-- Task objective --
Below are entries to reproduce exactly, apart from their pictures.

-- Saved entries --

━━━━━━━━━━━━━━━━━━━━━━━━━━━━━━

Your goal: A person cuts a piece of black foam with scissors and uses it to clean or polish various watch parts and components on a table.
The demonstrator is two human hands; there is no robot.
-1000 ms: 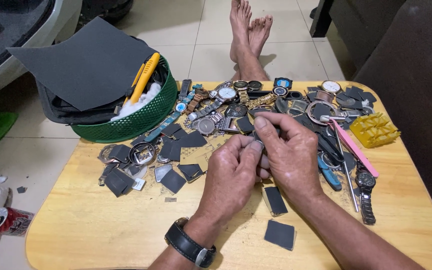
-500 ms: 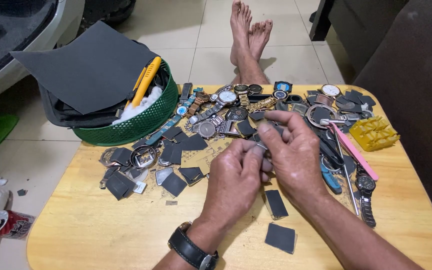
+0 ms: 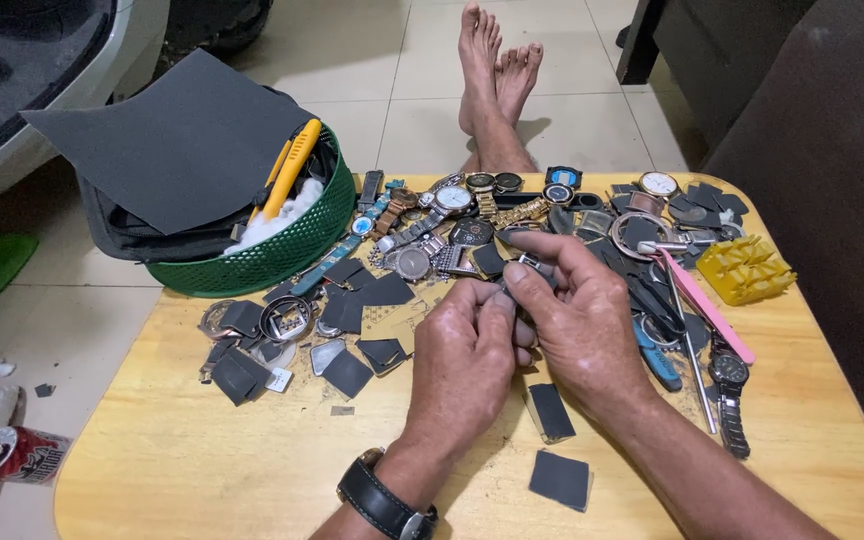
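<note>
1. Small metal watch part (image 3: 530, 263), pinched between your right thumb and forefinger, sits just above the middle of the wooden table (image 3: 152, 450); much of it is hidden, so its exact kind cannot be told.
2. Your right hand (image 3: 577, 320) is clamped on that part. Your left hand (image 3: 467, 355) has its fingertips curled shut against the same spot, touching the right fingers; what the left holds, if anything, cannot be seen.
3. Compared with a second ago, both hands sit in almost the same place; the right forefinger has lifted a little, so the part now shows at the fingertips. Judging from that, the fiddly work goes on with no big move.
4. On your left wrist is a black wristwatch (image 3: 384, 500).
5. At 6 o'clock from the hands, two dark sandpaper squares (image 3: 557, 478) lie on the table.
6. At 12 o'clock, a heap of watches (image 3: 452, 205) and straps.
7. At 3 o'clock, a pink file (image 3: 712, 310) and a yellow block (image 3: 747, 268).
8. At 9 o'clock, dark scraps (image 3: 347, 372) and watch cases.
9. At 10 o'clock, a green basket (image 3: 262, 262) under a big sandpaper sheet (image 3: 172, 140).
</note>
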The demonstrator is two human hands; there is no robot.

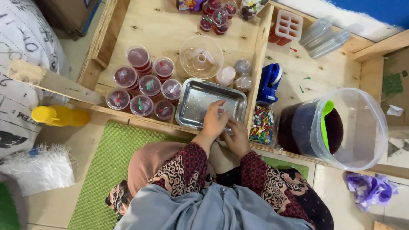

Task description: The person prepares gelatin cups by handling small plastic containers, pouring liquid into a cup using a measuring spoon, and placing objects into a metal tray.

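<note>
Steel tray (194, 100) near edge: left hand (214, 121) rests spread, gripping nothing; right hand (237, 138) fingers hidden, can't tell. Lift level, mind the cups (150, 85)

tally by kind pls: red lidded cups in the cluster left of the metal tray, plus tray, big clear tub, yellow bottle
Red lidded cups: 8
Metal tray: 1
Clear tub: 1
Yellow bottle: 1
Total: 11

Plywood tray (162, 32), steel pan (194, 100), sealed cups (149, 85)
</note>
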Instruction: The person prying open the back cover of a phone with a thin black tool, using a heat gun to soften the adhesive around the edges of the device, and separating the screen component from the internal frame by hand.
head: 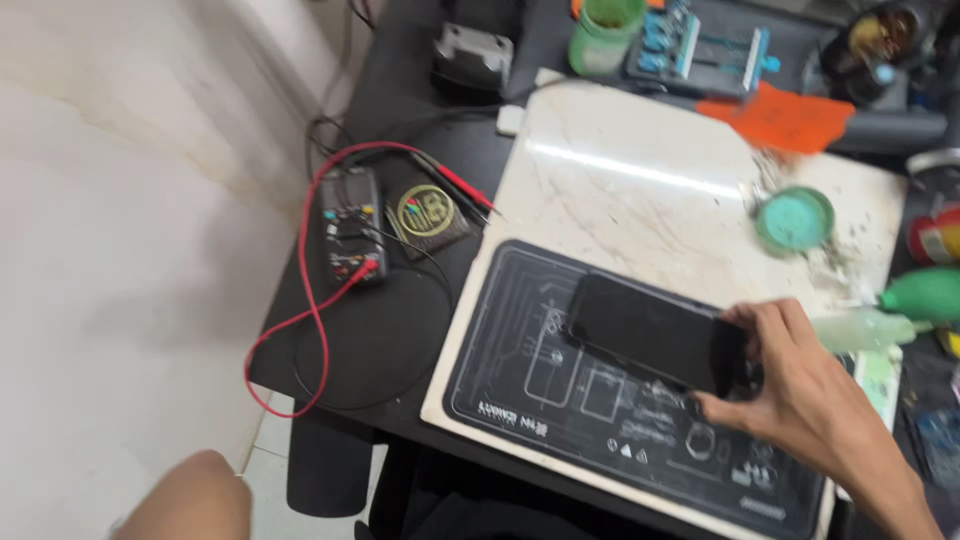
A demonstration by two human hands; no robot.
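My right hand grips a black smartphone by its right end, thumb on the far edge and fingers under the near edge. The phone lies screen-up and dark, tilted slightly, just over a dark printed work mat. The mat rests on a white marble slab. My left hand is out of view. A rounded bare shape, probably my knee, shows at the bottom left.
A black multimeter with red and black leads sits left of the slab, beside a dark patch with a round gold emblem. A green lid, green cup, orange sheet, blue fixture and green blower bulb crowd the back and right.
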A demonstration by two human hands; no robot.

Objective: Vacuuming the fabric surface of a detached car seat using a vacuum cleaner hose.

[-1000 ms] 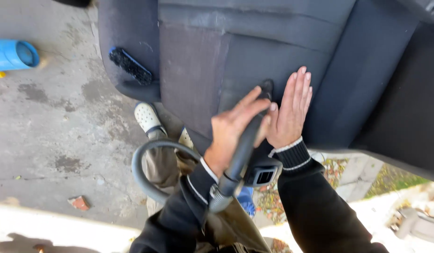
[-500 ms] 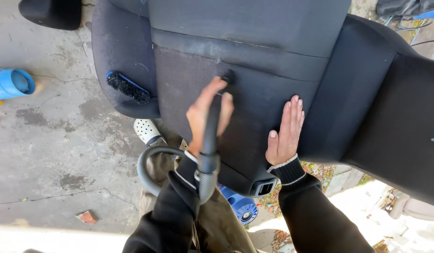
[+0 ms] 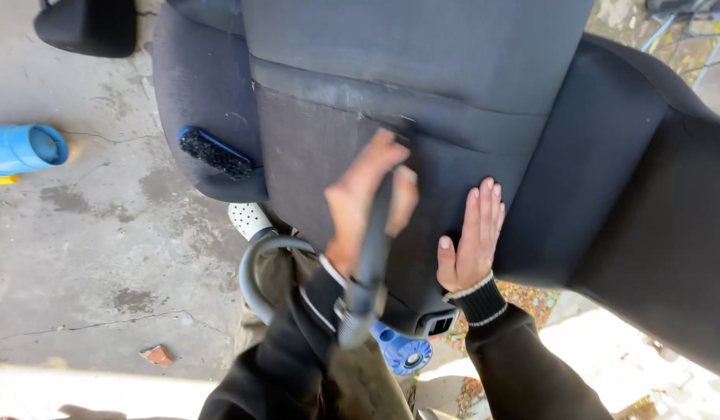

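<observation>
Seat [image 3: 469, 93], a dark fabric car seat, fills most of the view and lies across the concrete ground [image 3: 87, 257], its worn, dusty middle panel facing up. Against that panel the left hand [image 3: 367, 198] is clamped around a dark vacuum wand [image 3: 371, 257], whose tip presses on the seat near the panel's upper seam; the hand is blurred. Just right of it on the seat, the right hand [image 3: 472, 233] lies flat, fingers together and straight, holding nothing. A grey hose [image 3: 255, 268] curves off the wand below the seat's lower edge. On the seat's left bolster rests a black brush with a blue handle [image 3: 216, 153]. Well left of the seat lies a blue cylinder [image 3: 21, 148]. Under the seat's lower edge, 1 white perforated shoe [image 3: 249, 219] shows.
</observation>
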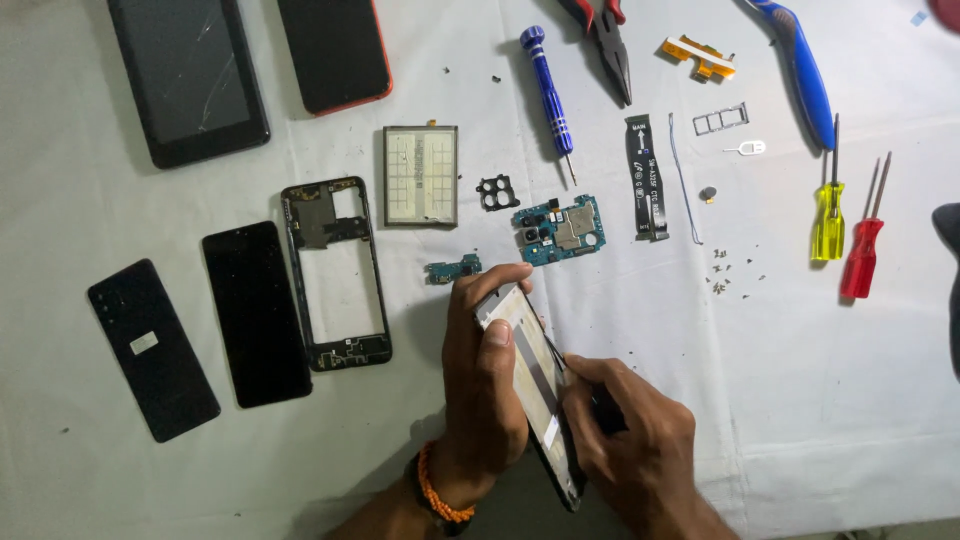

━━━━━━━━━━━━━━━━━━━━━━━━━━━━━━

-- Response to this exercise --
Your goal: A person cuts a piece of black foam with scissors and uses it to clean or polish various watch parts and components on a table.
The demonstrator is two human hands; there is no robot.
-1000 ms: 
-500 ms: 
+0 ms: 
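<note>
1. Small metal watch part (image 3: 530, 263), pinched between your right thumb and forefinger, sits just above the middle of the wooden table (image 3: 152, 450); much of it is hidden, so its exact kind cannot be told.
2. Your right hand (image 3: 577, 320) is clamped on that part. Your left hand (image 3: 467, 355) has its fingertips curled shut against the same spot, touching the right fingers; what the left holds, if anything, cannot be seen.
3. Compared with a second ago, both hands sit in almost the same place; the right forefinger has lifted a little, so the part now shows at the fingertips. Judging from that, the fiddly work goes on with no big move.
4. On your left wrist is a black wristwatch (image 3: 384, 500).
5. At 6 o'clock from the hands, two dark sandpaper squares (image 3: 557, 478) lie on the table.
6. At 12 o'clock, a heap of watches (image 3: 452, 205) and straps.
7. At 3 o'clock, a pink file (image 3: 712, 310) and a yellow block (image 3: 747, 268).
8. At 9 o'clock, dark scraps (image 3: 347, 372) and watch cases.
9. At 10 o'clock, a green basket (image 3: 262, 262) under a big sandpaper sheet (image 3: 172, 140).
</note>
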The demonstrator is two human hands; there is no robot.


Task description: The person prepares gelatin cups by handling small plastic containers, pouring liquid into a cup using a measuring spoon, and placing objects into a metal tray.

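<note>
Steel tray (194, 100) near edge: left hand (214, 121) rests spread, gripping nothing; right hand (237, 138) fingers hidden, can't tell. Lift level, mind the cups (150, 85)

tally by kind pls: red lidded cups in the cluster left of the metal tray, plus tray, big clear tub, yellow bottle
Red lidded cups: 8
Metal tray: 1
Clear tub: 1
Yellow bottle: 1
Total: 11

Plywood tray (162, 32), steel pan (194, 100), sealed cups (149, 85)
</note>
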Instruction: The person prying open the back cover of a phone with a thin black tool, using a heat gun to soften the adhesive around the edges of the device, and separating the screen component from the internal frame by hand.
head: 
A demonstration by two human hands; no robot.
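My right hand grips a black smartphone by its right end, thumb on the far edge and fingers under the near edge. The phone lies screen-up and dark, tilted slightly, just over a dark printed work mat. The mat rests on a white marble slab. My left hand is out of view. A rounded bare shape, probably my knee, shows at the bottom left.
A black multimeter with red and black leads sits left of the slab, beside a dark patch with a round gold emblem. A green lid, green cup, orange sheet, blue fixture and green blower bulb crowd the back and right.
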A demonstration by two human hands; no robot.

Objective: Vacuuming the fabric surface of a detached car seat using a vacuum cleaner hose.

[-1000 ms] 
[-500 ms] 
[+0 ms] 

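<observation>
Seat [image 3: 469, 93], a dark fabric car seat, fills most of the view and lies across the concrete ground [image 3: 87, 257], its worn, dusty middle panel facing up. Against that panel the left hand [image 3: 367, 198] is clamped around a dark vacuum wand [image 3: 371, 257], whose tip presses on the seat near the panel's upper seam; the hand is blurred. Just right of it on the seat, the right hand [image 3: 472, 233] lies flat, fingers together and straight, holding nothing. A grey hose [image 3: 255, 268] curves off the wand below the seat's lower edge. On the seat's left bolster rests a black brush with a blue handle [image 3: 216, 153]. Well left of the seat lies a blue cylinder [image 3: 21, 148]. Under the seat's lower edge, 1 white perforated shoe [image 3: 249, 219] shows.
</observation>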

Nothing further is needed for this exercise.